**TASK ITEM:**
Return all of the data exactly as given.

**SOURCE DATA:**
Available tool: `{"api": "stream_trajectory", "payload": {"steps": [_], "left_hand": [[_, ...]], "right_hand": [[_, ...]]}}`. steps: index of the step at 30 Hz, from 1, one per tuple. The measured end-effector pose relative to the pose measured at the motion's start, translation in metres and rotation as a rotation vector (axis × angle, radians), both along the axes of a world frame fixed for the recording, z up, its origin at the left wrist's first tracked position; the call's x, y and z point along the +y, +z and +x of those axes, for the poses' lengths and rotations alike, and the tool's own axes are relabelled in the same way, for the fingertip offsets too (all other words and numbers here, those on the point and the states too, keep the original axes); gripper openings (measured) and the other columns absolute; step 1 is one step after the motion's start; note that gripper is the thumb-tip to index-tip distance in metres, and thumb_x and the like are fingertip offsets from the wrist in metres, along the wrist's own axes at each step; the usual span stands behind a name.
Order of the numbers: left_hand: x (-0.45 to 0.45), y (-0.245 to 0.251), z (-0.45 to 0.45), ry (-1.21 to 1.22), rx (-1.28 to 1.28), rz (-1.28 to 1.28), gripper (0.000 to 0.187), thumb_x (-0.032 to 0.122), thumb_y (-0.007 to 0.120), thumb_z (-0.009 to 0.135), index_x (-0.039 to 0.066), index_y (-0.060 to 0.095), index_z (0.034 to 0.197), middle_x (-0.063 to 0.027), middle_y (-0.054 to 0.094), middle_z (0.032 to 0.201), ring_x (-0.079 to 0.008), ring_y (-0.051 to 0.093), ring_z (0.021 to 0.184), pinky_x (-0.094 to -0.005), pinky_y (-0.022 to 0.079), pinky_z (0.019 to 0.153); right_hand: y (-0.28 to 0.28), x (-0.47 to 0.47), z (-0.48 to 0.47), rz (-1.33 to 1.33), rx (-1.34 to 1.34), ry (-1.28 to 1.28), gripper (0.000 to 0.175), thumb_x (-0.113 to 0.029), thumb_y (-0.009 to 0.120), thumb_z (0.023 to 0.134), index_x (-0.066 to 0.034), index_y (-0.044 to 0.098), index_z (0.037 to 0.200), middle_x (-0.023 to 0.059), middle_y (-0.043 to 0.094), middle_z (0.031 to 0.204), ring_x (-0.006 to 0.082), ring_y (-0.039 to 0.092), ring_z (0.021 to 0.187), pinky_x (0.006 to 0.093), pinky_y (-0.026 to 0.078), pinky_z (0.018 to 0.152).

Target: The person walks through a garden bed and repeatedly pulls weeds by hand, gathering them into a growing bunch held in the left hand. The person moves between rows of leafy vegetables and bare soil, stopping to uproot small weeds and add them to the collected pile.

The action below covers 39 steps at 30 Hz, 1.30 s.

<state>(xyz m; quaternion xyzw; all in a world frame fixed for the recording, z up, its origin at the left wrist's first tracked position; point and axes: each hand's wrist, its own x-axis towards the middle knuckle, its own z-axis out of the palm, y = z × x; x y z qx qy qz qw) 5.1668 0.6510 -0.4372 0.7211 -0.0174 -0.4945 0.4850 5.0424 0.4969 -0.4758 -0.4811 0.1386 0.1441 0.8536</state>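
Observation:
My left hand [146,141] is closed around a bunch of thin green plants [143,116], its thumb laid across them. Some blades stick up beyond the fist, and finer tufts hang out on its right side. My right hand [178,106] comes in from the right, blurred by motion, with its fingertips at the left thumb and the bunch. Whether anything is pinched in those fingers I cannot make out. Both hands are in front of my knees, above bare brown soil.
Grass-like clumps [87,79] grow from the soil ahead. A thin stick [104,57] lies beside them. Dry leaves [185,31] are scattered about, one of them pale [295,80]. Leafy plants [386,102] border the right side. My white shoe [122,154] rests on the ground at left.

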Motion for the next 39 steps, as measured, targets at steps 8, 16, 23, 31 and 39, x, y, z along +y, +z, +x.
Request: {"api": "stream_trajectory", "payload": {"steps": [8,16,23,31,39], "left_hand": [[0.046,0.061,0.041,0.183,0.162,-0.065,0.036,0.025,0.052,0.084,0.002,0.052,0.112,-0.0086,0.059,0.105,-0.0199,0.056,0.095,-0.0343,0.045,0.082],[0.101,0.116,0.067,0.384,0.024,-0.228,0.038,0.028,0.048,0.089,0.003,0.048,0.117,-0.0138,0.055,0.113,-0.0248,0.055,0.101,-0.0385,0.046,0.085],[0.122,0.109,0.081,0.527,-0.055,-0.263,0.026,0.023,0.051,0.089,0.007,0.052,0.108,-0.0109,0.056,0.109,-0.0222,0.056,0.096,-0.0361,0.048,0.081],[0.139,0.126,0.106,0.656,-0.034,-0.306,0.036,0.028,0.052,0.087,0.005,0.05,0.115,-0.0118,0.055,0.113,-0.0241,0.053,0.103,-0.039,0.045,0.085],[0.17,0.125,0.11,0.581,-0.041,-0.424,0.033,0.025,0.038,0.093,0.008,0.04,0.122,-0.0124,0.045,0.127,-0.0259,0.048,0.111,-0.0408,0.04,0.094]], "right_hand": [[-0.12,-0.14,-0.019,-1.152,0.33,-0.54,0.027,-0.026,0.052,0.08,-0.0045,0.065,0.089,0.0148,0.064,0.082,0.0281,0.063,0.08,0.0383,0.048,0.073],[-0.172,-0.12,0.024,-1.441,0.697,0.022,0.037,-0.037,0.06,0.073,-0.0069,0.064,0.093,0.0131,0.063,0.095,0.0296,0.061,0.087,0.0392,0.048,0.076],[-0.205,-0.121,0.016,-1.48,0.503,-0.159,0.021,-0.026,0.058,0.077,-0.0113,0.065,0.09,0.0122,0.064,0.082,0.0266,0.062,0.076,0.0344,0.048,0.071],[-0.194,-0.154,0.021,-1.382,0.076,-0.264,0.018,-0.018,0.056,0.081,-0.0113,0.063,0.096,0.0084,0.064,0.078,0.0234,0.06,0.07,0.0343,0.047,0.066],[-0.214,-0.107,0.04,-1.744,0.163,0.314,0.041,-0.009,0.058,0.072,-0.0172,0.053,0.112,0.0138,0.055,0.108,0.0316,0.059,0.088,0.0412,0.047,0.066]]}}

**RESULT:**
Available tool: `{"api": "stream_trajectory", "payload": {"steps": [_], "left_hand": [[_, ...]], "right_hand": [[_, ...]]}}`. steps: index of the step at 30 Hz, from 1, one per tuple. The measured end-effector pose relative to the pose measured at the motion's start, translation in metres and rotation as a rotation vector (axis × angle, radians), both along the axes of a world frame fixed for the recording, z up, its origin at the left wrist's first tracked position; the call's x, y and z point along the +y, +z and +x of those axes, for the poses' lengths and rotations alike, and the tool's own axes are relabelled in the same way, for the fingertip offsets too (all other words and numbers here, those on the point and the states too, keep the original axes); gripper openings (measured) and the other columns absolute; step 1 is one step after the motion's start; note that gripper is the thumb-tip to index-tip distance in metres, and thumb_x and the like are fingertip offsets from the wrist in metres, along the wrist's own axes at each step; the usual span stands behind a name.
Order of the numbers: left_hand: x (-0.45 to 0.45), y (-0.245 to 0.251), z (-0.45 to 0.45), ry (-1.21 to 1.22), rx (-1.28 to 1.28), rz (-1.28 to 1.28), gripper (0.000 to 0.187), thumb_x (-0.032 to 0.122), thumb_y (-0.007 to 0.120), thumb_z (-0.009 to 0.135), index_x (-0.039 to 0.066), index_y (-0.060 to 0.095), index_z (0.034 to 0.197), middle_x (-0.063 to 0.027), middle_y (-0.054 to 0.094), middle_z (0.032 to 0.201), ring_x (-0.079 to 0.008), ring_y (-0.051 to 0.093), ring_z (0.021 to 0.184), pinky_x (-0.094 to -0.005), pinky_y (-0.022 to 0.079), pinky_z (0.019 to 0.153); right_hand: y (-0.28 to 0.28), x (-0.47 to 0.47), z (-0.48 to 0.47), rz (-1.33 to 1.33), rx (-1.34 to 1.34), ry (-1.28 to 1.28), gripper (0.000 to 0.175), thumb_x (-0.113 to 0.029), thumb_y (-0.009 to 0.120), thumb_z (0.023 to 0.134), index_x (-0.066 to 0.034), index_y (-0.044 to 0.098), index_z (0.037 to 0.200), middle_x (-0.023 to 0.059), middle_y (-0.043 to 0.094), middle_z (0.031 to 0.204), ring_x (-0.006 to 0.082), ring_y (-0.039 to 0.092), ring_z (0.021 to 0.187), pinky_x (0.006 to 0.093), pinky_y (-0.026 to 0.078), pinky_z (0.018 to 0.152).

Target: The person walks through a garden bed and repeatedly pulls weeds by hand, gathering them into a growing bunch held in the left hand. The person moves between rows of leafy vegetables and bare soil, stopping to uproot small weeds and add them to the collected pile.

The action below covers 39 steps at 30 Hz, 1.30 s.

<state>(xyz m; quaternion xyzw; all in a world frame fixed for the recording, z up, its origin at the left wrist's first tracked position; point and axes: each hand's wrist, its own x-axis towards the middle knuckle, its own z-axis out of the palm, y = z × x; x y z qx qy qz qw) 5.1668 0.6510 -0.4372 0.7211 -0.0174 -0.4945 0.4850 5.0424 0.4969 -0.4758 -0.4811 0.1386 0.1441 0.8536</state>
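Observation:
My left hand [146,141] is closed around a bunch of thin green plants [143,116], its thumb laid across them. Some blades stick up beyond the fist, and finer tufts hang out on its right side. My right hand [178,106] comes in from the right, blurred by motion, with its fingertips at the left thumb and the bunch. Whether anything is pinched in those fingers I cannot make out. Both hands are in front of my knees, above bare brown soil.
Grass-like clumps [87,79] grow from the soil ahead. A thin stick [104,57] lies beside them. Dry leaves [185,31] are scattered about, one of them pale [295,80]. Leafy plants [386,102] border the right side. My white shoe [122,154] rests on the ground at left.
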
Motion for the next 39 steps, as measured, targets at steps 8, 16, 23, 31 and 39, x, y, z along +y, +z, +x.
Request: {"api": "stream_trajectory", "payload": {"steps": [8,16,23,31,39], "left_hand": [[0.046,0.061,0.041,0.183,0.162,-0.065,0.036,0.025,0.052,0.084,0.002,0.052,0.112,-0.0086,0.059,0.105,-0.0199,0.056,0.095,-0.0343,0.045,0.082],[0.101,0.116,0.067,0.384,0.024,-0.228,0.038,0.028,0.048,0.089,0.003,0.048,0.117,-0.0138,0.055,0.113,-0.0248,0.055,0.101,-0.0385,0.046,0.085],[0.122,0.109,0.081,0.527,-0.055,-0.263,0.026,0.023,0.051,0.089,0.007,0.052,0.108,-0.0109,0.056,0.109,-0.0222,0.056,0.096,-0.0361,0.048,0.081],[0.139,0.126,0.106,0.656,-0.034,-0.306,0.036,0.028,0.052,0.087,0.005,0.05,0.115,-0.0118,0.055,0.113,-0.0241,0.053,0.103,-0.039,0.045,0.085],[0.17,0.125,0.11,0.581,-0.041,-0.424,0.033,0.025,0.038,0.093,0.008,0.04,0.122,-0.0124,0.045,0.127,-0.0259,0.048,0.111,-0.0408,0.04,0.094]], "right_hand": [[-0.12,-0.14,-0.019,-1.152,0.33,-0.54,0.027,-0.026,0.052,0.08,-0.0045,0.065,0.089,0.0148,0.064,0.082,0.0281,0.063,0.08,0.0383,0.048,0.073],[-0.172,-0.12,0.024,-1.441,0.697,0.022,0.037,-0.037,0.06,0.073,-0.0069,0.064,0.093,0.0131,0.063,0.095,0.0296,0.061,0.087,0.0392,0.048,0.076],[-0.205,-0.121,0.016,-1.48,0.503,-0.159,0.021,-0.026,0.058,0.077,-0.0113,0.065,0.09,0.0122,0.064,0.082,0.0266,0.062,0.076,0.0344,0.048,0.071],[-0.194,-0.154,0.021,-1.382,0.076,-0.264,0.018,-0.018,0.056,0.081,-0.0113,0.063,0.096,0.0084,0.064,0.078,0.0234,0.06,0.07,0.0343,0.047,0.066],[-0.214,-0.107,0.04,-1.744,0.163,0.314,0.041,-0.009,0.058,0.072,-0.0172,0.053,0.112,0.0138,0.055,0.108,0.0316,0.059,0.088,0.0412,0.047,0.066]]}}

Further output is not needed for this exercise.